The profiled inner diameter of the drive sleeve is, so to speak, the negative shape of the rod.
The present invention is not limited to the use of one pair of surfaces, as three or more surfaces can also be driven, for example.
With this screwing-in machine, which primarily has a hydraulic but also electric or air-driven rotary drive, a threaded rod is thus driven in rotation and undergoes a feed movement through an upstream thread of a threaded socket or alternatively of a nut when the thread of the rod engages in the thread of the sleeve, etc. The thread of the threaded socket or, alternatively, of the nut is driven in rotation.
In the following, a threaded socket is understood to be a hollow body of any shape which is formed with an internal thread which is in threaded engagement with the external thread of the threaded rod.
The threaded socket is preferably held within the screwing-in system by a clamping device mounted on the mounting at the substrate end of the carriage. Preferably, the threaded socket is held in position within the clamping device by two or more movable clamping jaws or, alternatively, is fixed to a stock structure by means of one or more clamping jaws or is held in position manually with an open-end wrench.
Rotational engagement with the thread of a fixed threaded socket forces the threaded rod to move axially and moves through the threaded socket.
Thus, in a method for screwing a threaded rod into soil or rock by means of a mounting and a carriage which is translationally movable on rails of the mounting, with a drive machine arranged on the slide, which is in positive engagement with the threaded rod by means of a drive sleeve, compensation of a feed movement of the threaded rod is made possible.
The threaded rod can be inserted into the drive sleeve, which is driven in rotation in the assembly head, via an insertion opening arranged on the assembly head and drives the threaded rod in rotation in the longitudinal direction.
For this purpose, it is known to provide the threaded rods with flat areas on opposite sides so that the thread pitches are only arranged outside these flat areas on the outer circumference of the threaded rod in each case. In the following, these flat areas will be referred to as the wrench flats.
In this way, it is possible to insert the threaded rod into the rotationally driven drive sleeve, which is profiled to match the profile of the threaded rod described above, and there to establish the frictional connection with the flat sides of the threaded rod, after which the drive sleeve is then rotationally driven, transmitting a torque and the threaded rod is screwed through from above downwards through the threaded hole into a component with an internal thread.

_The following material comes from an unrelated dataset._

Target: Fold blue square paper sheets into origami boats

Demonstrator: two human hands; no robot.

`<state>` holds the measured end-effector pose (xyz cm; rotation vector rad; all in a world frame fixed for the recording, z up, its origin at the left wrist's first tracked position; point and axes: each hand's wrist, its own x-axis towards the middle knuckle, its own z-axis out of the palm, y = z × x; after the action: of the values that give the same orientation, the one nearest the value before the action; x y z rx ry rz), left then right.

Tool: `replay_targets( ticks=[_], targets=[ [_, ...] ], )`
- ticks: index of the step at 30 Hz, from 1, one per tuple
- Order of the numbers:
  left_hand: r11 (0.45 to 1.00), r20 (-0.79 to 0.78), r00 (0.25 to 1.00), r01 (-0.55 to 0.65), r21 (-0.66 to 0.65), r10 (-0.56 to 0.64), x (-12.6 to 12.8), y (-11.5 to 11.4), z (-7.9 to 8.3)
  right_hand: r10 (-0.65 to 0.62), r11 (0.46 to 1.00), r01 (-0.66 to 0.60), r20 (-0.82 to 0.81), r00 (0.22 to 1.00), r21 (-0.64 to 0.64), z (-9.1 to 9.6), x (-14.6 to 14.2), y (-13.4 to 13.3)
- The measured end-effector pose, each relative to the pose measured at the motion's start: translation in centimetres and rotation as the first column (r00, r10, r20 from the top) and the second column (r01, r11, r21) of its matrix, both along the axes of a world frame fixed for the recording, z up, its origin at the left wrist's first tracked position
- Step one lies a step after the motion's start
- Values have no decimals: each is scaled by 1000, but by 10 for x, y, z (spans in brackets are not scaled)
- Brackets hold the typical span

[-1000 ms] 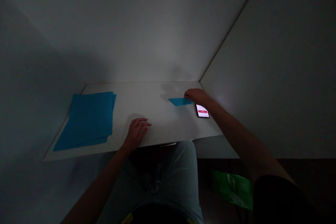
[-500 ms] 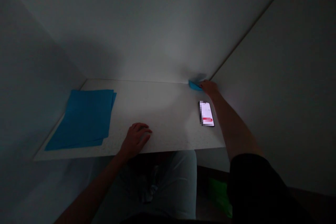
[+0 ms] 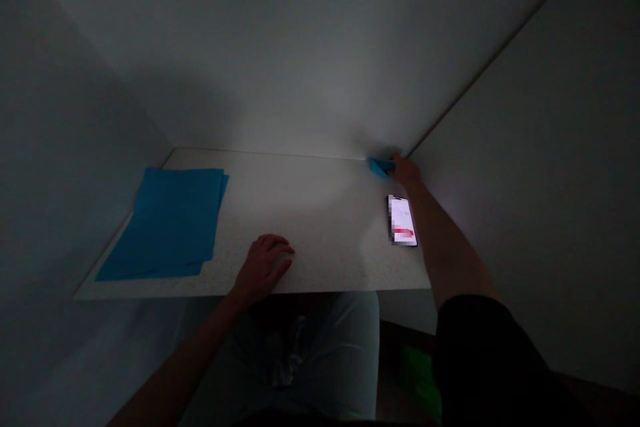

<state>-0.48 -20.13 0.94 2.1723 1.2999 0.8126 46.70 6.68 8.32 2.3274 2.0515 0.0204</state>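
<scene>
At the back right corner of the white table (image 3: 300, 213), my right hand (image 3: 406, 171) has its fingers closed on a small folded piece of blue paper (image 3: 379, 167). The fingertips are partly hidden behind the hand, and the paper's exact shape is hard to make out in the dim light. My left hand (image 3: 264, 265) rests near the front edge with its fingers loosely bent and apart, holding nothing. Larger blue paper sheets (image 3: 175, 220) lie flat in a slightly uneven stack at the left end of the table.
A phone (image 3: 403, 221) with a lit screen lies just left of my right forearm. White walls (image 3: 280, 80) close in the table at the back and on both sides. Below the table, something green (image 3: 421, 377) sits on the floor to the right of my legs.
The whole view has shifted slightly. My right hand stays at the back corner, and the small blue paper there has tilted a little. My left hand rests as before.
</scene>
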Motion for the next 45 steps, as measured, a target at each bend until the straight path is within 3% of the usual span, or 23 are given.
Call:
replay_targets(
  ticks=[5,9,12,15,17,19,22,24,25,26,28,30,34,39,45],
  targets=[
    [1000,-3,1000,-16,5,16,2,-1,2,24,1000,-24,21,999,-4,-1,-4,-2],
    [1000,6,1000,-21,13,21,2,0,1,62,998,-62,1,998,18,14,-4,-6],
    [999,35,999,-36,22,35,6,1,-1,127,984,-120,-51,991,129,26,-12,-22],
    [996,123,990,-80,42,74,9,1,-1,282,922,-221,-158,946,319,24,-38,-63],
    [984,163,975,-165,60,153,-1,2,2,361,898,-264,-246,899,353,11,-63,-106],
    [959,147,955,-272,81,259,-27,5,6,419,892,-311,-341,841,329,-8,-90,-156],
    [863,91,869,-494,104,486,-95,7,15,450,891,-344,-464,763,298,-41,-127,-225],
    [714,-15,716,-695,83,698,-146,5,20,427,902,-300,-536,729,310,-59,-148,-256],
    [629,-99,622,-774,72,777,-169,4,21,410,909,-273,-566,715,314,-66,-158,-266],
    [581,-199,561,-812,58,804,-188,2,22,396,915,-247,-586,706,320,-71,-166,-273],
    [558,-358,511,-829,35,782,-215,1,22,379,919,-209,-602,703,334,-77,-178,-279],
    [574,-438,511,-819,14,740,-225,1,24,370,920,-187,-600,710,345,-79,-185,-278],
    [566,-531,497,-823,-38,686,-221,6,36,355,920,-153,-604,713,360,-82,-185,-274],
    [501,-636,438,-861,-92,635,-216,9,53,387,902,-157,-595,704,402,-86,-183,-274],
    [508,-638,479,-847,-156,603,-218,9,60,408,890,-175,-566,716,420,-88,-185,-274]
  ],
)
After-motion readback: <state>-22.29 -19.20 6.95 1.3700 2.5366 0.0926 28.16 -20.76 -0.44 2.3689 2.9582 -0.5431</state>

There is a small amount of play between the profiling of the drive sleeve and the wrench flats of the threaded rod, so that the threaded rod can be pulled out of the drive sleeve when the surfaces of the profiling and the wrench flats are opposite each other. This also allows the drive sleeve to be moved along the threaded rod without engaging the wrench flats. In particular, when the drive sleeve has reached the threaded socket due to the relative movement of the drive machine, the rotary drive is deactivated and the drive sleeve is pulled back along the threaded rod onto the carriage, where engagement between the drive sleeve and the wrench flats occurs again. For such an engagement, the parallelism between the profiling of the drive sleeve and the wrench flat is eliminated so that the surfaces are slightly oblique to each other and there is contact to transmit the rotary motion of the drive machine to the threaded rod.
In one further development, the rotary drive of the drive sleeve is disengaged during the retraction process. This means that there is little or no resistance from the drive sleeve to the threaded rod.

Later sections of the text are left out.